My pax stayed in my car because I explained upfront pricing and in the end Uber had to give me the total amount the pax was charged because we sat for just that long (and I "creatively" drove around the traffic).

It's rare but upfront pricing has helped me more than twice or even three times.

It however has bitten me once in the butt. Google (and by extension Uber) does not calculate traffic times based on "express lanes" (HOV, HOT, special toll, etc). My city (Atlanta) has a East/West interstate, a North/South, and one that circles it. 
I needed to go from the top North to the bottom South and the N/S was clogged on the northern half. Google suggested that I take the longer western semi circle, then go east, and then go south.
My pax was going to the airport so I went straight south and used the express lane. After informing my pax I got him there 15 min ahead of the predicted time he chose to exit and not even thank my skill and knowledge.
I checked the Uber app and calculated what he paid and almost to the penny it was equal to what he should have been charged if I took Google's route.
In the end Uber took a near 50% service fee and was left looking like a fool.
The pax took a 1-star for no tip and no thanks. 1 star because he told me his time (and my a/c) are the reason he doesn't take limo's anymore.

Oh? You paid half the cost of a limo on a day with no traffic, I bent the laws of physics, and provided an excellent trip and you could not tip *or* say thanks?

Ah-hem I digress... Point is up front pricing is BS but it can protect the pax from surprise charges (the old $14-$19 but somehow the fare is $23). *And* it allows driver's to beat traffic (or known police DUI checkpoints) without getting hit with a pax requested price adjustment due to "bad route chosen".

How often does Uber protect the pax *and *the driver? The answer is never outside of hiding your number and the pax's number the upfront protection is a happy accident.


----------



## tohunt4me (Nov 23, 2015)

Jesusdrivesuber said:


> Settlement better pay me enough.
> 
> I'm just saying.


I expect at LEAST a cheeseburger & Fries.
Been driving since 2015.
After lawyers cut i better be able to get 4 for [email protected] Rallys !


----------



## Uber Crack (Jul 19, 2017)

I was wondering, with up front pricing, isn't it in the drivers best interests to offer to take the Pax through a drive through, telling them it won't cost them any extra? And the driver claiming extra miles and time? Just wondering?


----------



## Disgusted Driver (Jan 9, 2015)

Uber Crack said:


> I was wondering, with up front pricing, isn't it in the drivers best interests to offer to take the Pax through a drive through, telling them it won't cost them any extra? And the driver claiming extra miles and time? Just wondering?

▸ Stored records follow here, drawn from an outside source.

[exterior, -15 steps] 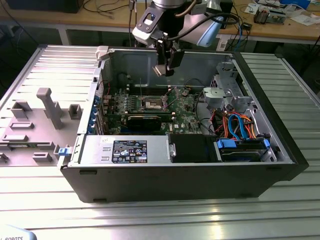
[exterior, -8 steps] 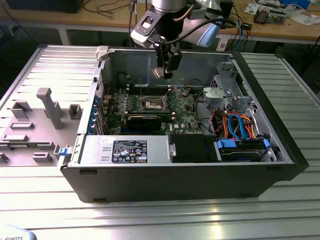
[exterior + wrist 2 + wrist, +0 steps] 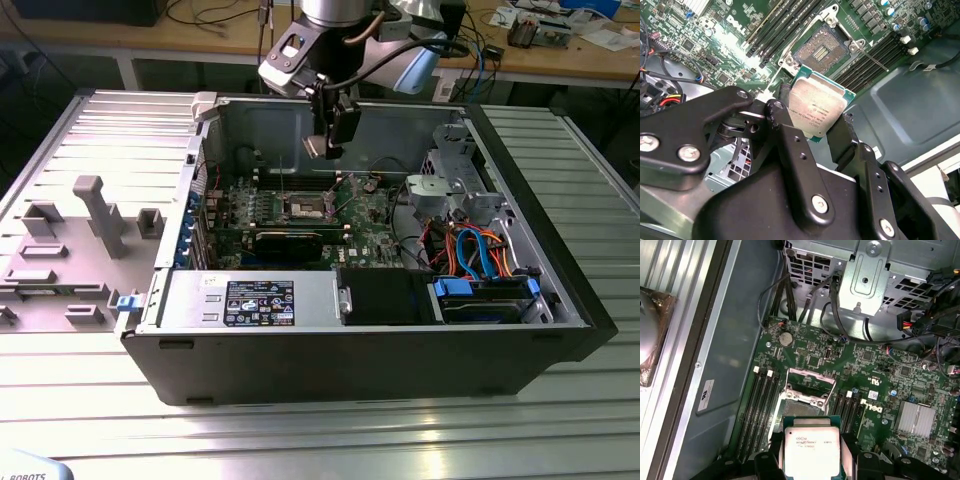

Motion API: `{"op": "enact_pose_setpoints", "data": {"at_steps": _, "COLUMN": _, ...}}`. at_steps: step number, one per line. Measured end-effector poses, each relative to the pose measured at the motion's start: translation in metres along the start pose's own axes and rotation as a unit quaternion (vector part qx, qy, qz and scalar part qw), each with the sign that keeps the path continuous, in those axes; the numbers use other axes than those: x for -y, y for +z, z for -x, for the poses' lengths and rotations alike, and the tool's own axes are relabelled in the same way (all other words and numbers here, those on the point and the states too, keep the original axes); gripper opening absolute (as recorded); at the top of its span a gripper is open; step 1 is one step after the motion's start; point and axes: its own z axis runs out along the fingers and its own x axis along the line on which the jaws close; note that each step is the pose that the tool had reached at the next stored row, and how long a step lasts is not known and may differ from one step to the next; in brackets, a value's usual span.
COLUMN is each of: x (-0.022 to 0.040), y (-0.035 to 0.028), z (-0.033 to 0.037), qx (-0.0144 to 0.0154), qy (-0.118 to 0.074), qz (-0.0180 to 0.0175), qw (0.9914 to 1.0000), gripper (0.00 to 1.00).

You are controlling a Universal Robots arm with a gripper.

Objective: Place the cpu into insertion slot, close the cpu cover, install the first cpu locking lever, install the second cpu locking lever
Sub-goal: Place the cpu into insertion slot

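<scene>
Over the motherboard (image 3: 875,367), clamped cpu (image 3: 811,445) partly hides the insertion slot (image 3: 800,409).

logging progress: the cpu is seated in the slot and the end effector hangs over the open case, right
Not seated: the cpu is clamped in the end effector, which hangs over the open case, and the slot lies bare beyond it. The second wrist view shows this.

Bright, even light, probably from overhead, falls on the ribbed metal table (image 3: 330,440), leaving pale glare streaks. The computer case (image 3: 350,360) interior lies in softer shadow. In the second wrist view the cpu (image 3: 817,107) top gleams.
</scene>
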Motion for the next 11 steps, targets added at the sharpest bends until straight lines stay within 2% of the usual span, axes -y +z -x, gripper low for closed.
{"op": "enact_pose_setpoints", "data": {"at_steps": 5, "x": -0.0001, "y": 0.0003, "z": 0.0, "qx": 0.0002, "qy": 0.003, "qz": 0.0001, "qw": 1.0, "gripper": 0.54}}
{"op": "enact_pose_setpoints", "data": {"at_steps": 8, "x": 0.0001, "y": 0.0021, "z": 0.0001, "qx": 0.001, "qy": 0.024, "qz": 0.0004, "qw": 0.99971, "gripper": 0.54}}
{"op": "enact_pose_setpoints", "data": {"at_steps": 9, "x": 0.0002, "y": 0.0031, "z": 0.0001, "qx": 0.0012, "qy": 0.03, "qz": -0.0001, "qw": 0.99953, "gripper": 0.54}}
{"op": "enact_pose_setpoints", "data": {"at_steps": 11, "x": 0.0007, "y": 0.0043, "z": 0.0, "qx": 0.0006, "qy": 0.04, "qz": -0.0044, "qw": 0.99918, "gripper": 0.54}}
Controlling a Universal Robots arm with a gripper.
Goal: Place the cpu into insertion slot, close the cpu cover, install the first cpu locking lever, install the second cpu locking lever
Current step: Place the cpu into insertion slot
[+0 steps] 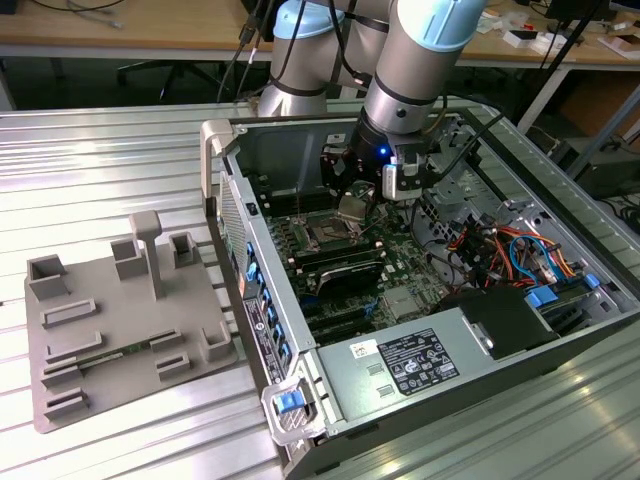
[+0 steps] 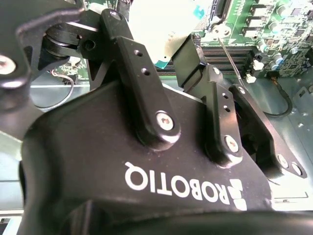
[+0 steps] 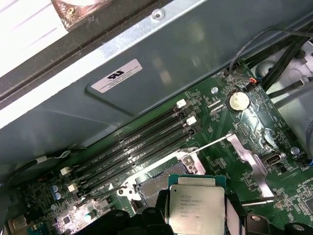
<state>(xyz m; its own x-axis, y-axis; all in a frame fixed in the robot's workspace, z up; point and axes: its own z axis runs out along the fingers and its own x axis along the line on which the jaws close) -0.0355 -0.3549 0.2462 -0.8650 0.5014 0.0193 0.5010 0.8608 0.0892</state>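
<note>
- Starting at the exterior view's left, a grey fixture plate (image 1: 110,330) lies on the slatted table (image 1: 100,160), well apart from the gripper (image 1: 352,206).
- The gripper, inside the open computer case (image 1: 290,150), is clamped narrow on the cpu (image 3: 197,208); white lettering (image 2: 176,185) marks its body.
- The insertion slot (image 3: 154,188) lies uncovered just beside the held cpu.
- The cpu cover (image 3: 249,166) stands open on the chip's other side.
- Printed white labels sit on the chassis wall (image 3: 195,63) and power supply (image 1: 350,385).

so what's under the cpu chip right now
The silver-rimmed dark square insertion slot lies below the silver-grey square cpu chip, on the green circuit board. The chip hides part of it.
</note>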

 It depends. If it's a small deviation from the course then you are correct, will boot trigger additional pax charged but how much are you making per minute? If it's a large deviation from the original route then they have the option to switch pax billing to time and mileage which is what I've seen them do in my limited experience when a stop is added or a drive through out of the way.


----------



## Uber Crack (Jul 19, 2017)

Disgusted Driver said:


> It depends. If it's a small deviation from the course then you are correct, will boot trigger additional pax charged but how much are you making per minute? If it's a large deviation from the original route then they have the option to switch pax billing to time and mileage which is what I've seen them do in my limited experience when a stop is added or a drive through out of the way.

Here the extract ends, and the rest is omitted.